John Blanchette: Gamblin’ Vandals set their own rules
BOISE – If it wasn’t completely true before, it became true Wednesday: Idaho football turned the corner.
And ran smack into 1998.
You know what this means, don’t you? Every Vandals football coach – caught in the klieg lights on the biggest of stages, weighing the merits of all-or-nothing against the safety of a tie or the conservative call – will have no real choice but to push all his chips into the pot.
Because now it’s tradition.
As the yearly bowlapalooza continues to expand like Tiger Woods’ little black book, the Roady’s Humanitarian Bowl is one of those snarkily cited by college football’s snob elite as being, well, irrelevant and unnecessary and not worthy of their attention.
Folks, not if Idaho shows up.
It’s unlikely any of the 33 other bowl games will have a finish to equal Wednesday’s arrhythmia special, when Idaho coach Robb Akey – a point down with 4 seconds to play – eschewed the circumspect kick to send the game into overtime. Instead, he saw his Vandals flawlessly pull off the two-point conversion for a 43-42 victory over Bowling Green, setting off an end-of-Prohibition-style celebration at Bronco Stadium that saw a jump-the-gun fan dash up to Akey and snap his picture with a cell phone.
Facebook, here he comes.
After the Vandals flattened Jahmal Brown trying desperately to run back the kickoff, the true celebration started – the one UI receiver Max Komar, whose sliding catch of the not-quite-tying touchdown pass redeemed his otherwise lackluster day, likened to “a mosh pit,” with a good portion of the 26,726 attendees boogying on the blue turf.
“Tell ’em the Vandals fans in Honolulu were whooping it up, too,” said Chris Tormey. “What a great call by Robb. Of course, it’s always a great call when it works.”
He should know.
It was Tormey’s bold move to go for two that beat Boise State here in 1998 and sent the Vandals to their first HumBowl, where he kept the dice rolling – twice passing up percentage field goals and coming up with touchdowns. Watching Wednesday’s game with his family in Honolulu, where he’s an assistant at Hawaii, Tormey was not surprised Akey went for the kill.
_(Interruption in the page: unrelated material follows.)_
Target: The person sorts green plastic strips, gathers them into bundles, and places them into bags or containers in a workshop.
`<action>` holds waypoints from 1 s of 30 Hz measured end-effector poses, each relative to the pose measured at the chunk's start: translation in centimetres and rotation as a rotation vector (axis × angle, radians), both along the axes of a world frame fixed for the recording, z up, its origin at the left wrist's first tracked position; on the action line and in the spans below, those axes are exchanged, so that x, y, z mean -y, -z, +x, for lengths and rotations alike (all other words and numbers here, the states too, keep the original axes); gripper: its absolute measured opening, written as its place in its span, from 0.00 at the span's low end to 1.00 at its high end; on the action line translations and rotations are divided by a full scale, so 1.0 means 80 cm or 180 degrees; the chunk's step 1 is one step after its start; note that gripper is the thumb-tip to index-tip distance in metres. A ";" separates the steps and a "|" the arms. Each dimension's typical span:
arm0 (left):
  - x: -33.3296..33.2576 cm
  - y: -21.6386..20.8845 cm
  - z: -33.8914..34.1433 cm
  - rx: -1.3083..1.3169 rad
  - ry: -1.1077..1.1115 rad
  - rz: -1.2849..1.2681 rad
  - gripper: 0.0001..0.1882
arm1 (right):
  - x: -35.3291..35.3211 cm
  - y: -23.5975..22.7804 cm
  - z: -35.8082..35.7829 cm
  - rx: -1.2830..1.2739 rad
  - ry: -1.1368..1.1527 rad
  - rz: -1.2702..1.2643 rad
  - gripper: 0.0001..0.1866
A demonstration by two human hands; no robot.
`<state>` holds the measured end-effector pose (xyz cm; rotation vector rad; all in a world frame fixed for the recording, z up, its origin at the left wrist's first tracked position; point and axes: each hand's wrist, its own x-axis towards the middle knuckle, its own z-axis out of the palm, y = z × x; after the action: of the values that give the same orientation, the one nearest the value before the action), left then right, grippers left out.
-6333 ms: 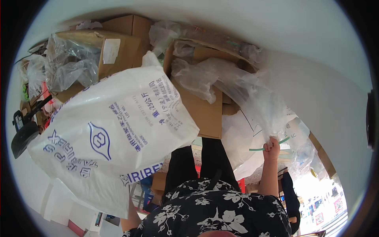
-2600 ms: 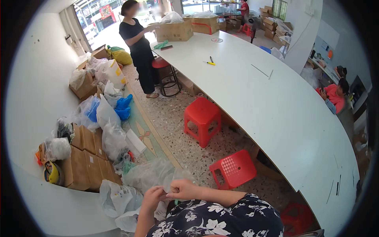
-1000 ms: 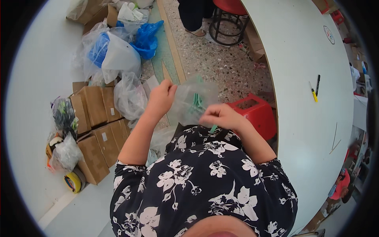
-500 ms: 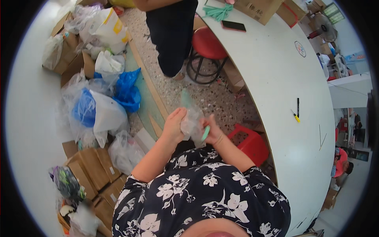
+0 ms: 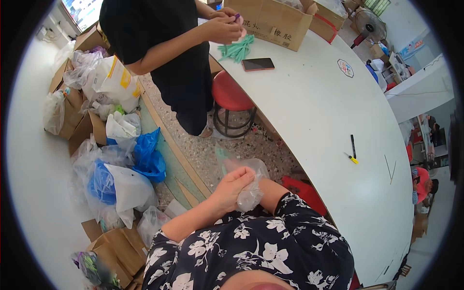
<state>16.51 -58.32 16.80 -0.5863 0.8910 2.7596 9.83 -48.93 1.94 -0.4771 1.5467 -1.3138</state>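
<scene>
Since the earlier view, the right hand is slipping behind the clear plastic bag (image 5: 250, 197), leaving me unable to tell its grip. I'm seeing the left hand (image 5: 236, 182) clamping that bag before the patterned shirt (image 5: 241, 237), presumably keeping loose film bunched, while a cardboard box (image 5: 268, 23) on the counter (image 5: 309, 121) is holding clear plastic (image 5: 298, 4).

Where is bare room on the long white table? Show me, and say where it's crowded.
On the long white table, one bare patch lies between the flat, red-edged black phone and the slim black pen; another lies just below the two thin V-forming sticks. The far end is crowded: brown cardboard box, pale green strips, phone.
</scene>
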 end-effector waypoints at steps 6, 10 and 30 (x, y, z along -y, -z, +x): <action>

“They were moving the ball and the (Bowling Green) defense was on its heels,” he said.
Which was precisely Akey’s thinking.
“Why make everybody wait for overtime?” he cracked. “Let’s do it now.”
Except he allowed that he had doubts, even though he had more or less made up his mind before the Vandals scored the necessary touchdown.
“I could hear the ‘dumb-ass’ comment and some of those other things,” he admitted, “and I know the disappointment it would have left on my football team and the fans if we hadn’t made it.”
He called timeout for extra counsel with his staff, and then the Falcons allowed him some more with a timeout of their own. Akey still hadn’t talked himself out of it.
“Until I sent them out on the field and it was too late to send the kicker out there,” he laughed.
The play was a quarterback read with the first option to tight end Peter Bjorvik curling to the middle. When that attracted multiple defenders, Nathan Enderle saw Preston Davis alone in the back of the end zone, tailing left after a dig route.
“It’s a play we’ve had in the playbook all year,” said Komar, who watched it unfold from the sideline, “and every Thursday practice that’s the play we always practice. It paid off in the end.”
The only downside to the two-point drama was that everything before was made to seem insignificant. This included the predictably impeccable 17-catch performance by Freddie Barnes, another 126-yard armored tumbleweed act by De’Maundray Woolridge, what appeared to be a game-turning interception by Jeromy Jones – and even the agonies of the burned cornerbacks on both sides in the 30 or so seconds leading up to the conversion.
Idaho’s come-from-behind theatrics in October and November surely didn’t hurt their resiliency to win for the eighth time, but the Vandals dug into a deeper vein. Even in this tent-revival season, skeptics remained. Their victims sported a collective record of 29-57, and Idaho lost four of its last five – to teams great, good and barely average. Bowling Green is no Boise State, but it’s legit.
And so is Idaho.
“You never stop believing in these Vandals,” defensive end Aaron Lavarius said. “I knew something special was happening today. We were born to win this game.”
Funny, they were saying the same thing in ’98. If the two-point gamble is indeed a tradition, maybe the outcome is a birthright.